## Exercise brief
The listing below has to be output exactly as given, less its pictures.

## Stored data
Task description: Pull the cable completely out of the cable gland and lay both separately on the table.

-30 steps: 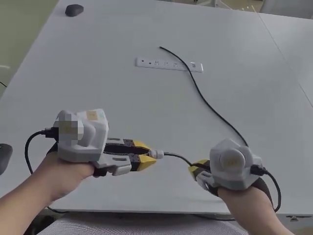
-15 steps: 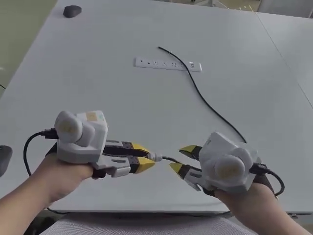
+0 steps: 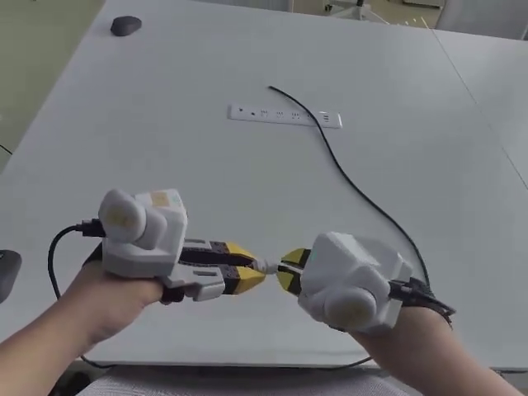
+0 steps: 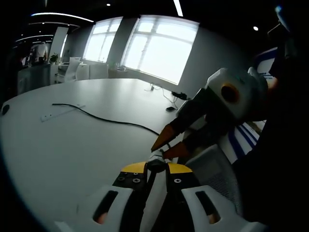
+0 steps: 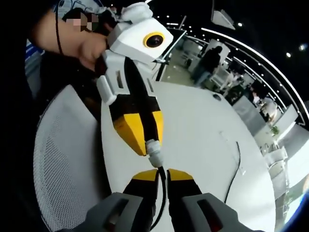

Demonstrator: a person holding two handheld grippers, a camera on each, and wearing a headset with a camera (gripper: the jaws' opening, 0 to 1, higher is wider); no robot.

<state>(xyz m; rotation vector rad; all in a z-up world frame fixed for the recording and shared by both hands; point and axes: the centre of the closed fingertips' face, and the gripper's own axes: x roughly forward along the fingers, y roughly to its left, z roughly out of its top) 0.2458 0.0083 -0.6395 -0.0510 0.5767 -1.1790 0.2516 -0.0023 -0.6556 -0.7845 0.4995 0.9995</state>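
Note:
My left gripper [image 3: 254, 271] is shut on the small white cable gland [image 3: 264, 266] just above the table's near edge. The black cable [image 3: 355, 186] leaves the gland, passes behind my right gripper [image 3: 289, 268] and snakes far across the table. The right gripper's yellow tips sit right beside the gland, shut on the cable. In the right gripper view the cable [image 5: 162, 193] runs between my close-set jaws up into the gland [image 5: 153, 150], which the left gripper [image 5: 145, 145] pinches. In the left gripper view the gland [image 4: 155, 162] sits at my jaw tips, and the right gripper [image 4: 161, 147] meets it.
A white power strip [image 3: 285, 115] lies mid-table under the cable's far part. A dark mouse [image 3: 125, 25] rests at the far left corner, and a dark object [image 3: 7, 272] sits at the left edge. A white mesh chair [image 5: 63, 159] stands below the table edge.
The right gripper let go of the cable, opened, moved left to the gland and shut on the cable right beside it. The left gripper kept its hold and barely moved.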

## Output of the task
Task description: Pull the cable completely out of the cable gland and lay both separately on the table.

-30 steps: 
-15 steps: 
+0 steps: 
+0 steps: 
+0 steps: 

Demonstrator: a person holding two handheld grippers, a camera on each, and wearing a headset with a camera (gripper: the jaws' opening, 0 to 1, higher is wider); no robot.

<state>(xyz m; rotation vector rad; all in a z-up world frame fixed for the recording and shared by both hands; point and axes: the centre of the closed fingertips' face, and the gripper's own axes: x roughly forward along the fingers, y roughly to its left, z roughly out of its top) 0.2458 0.0083 -0.6395 -0.0510 0.5767 -1.1790 0.2516 -0.0023 -0.6556 -0.7845 0.4995 0.9995</state>
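Note:
My left gripper [image 3: 254, 271] is shut on the small white cable gland [image 3: 264, 266] just above the table's near edge. The black cable [image 3: 355, 186] leaves the gland, passes behind my right gripper [image 3: 289, 268] and snakes far across the table. The right gripper's yellow tips sit right beside the gland, shut on the cable. In the right gripper view the cable [image 5: 162, 193] runs between my close-set jaws up into the gland [image 5: 153, 150], which the left gripper [image 5: 145, 145] pinches. In the left gripper view the gland [image 4: 155, 162] sits at my jaw tips, and the right gripper [image 4: 161, 147] meets it.
A white power strip [image 3: 285, 115] lies mid-table under the cable's far part. A dark mouse [image 3: 125, 25] rests at the far left corner, and a dark object [image 3: 7, 272] sits at the left edge. A white mesh chair [image 5: 63, 159] stands below the table edge.
The right gripper let go of the cable, opened, moved left to the gland and shut on the cable right beside it. The left gripper kept its hold and barely moved.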

No more work is needed on this exercise.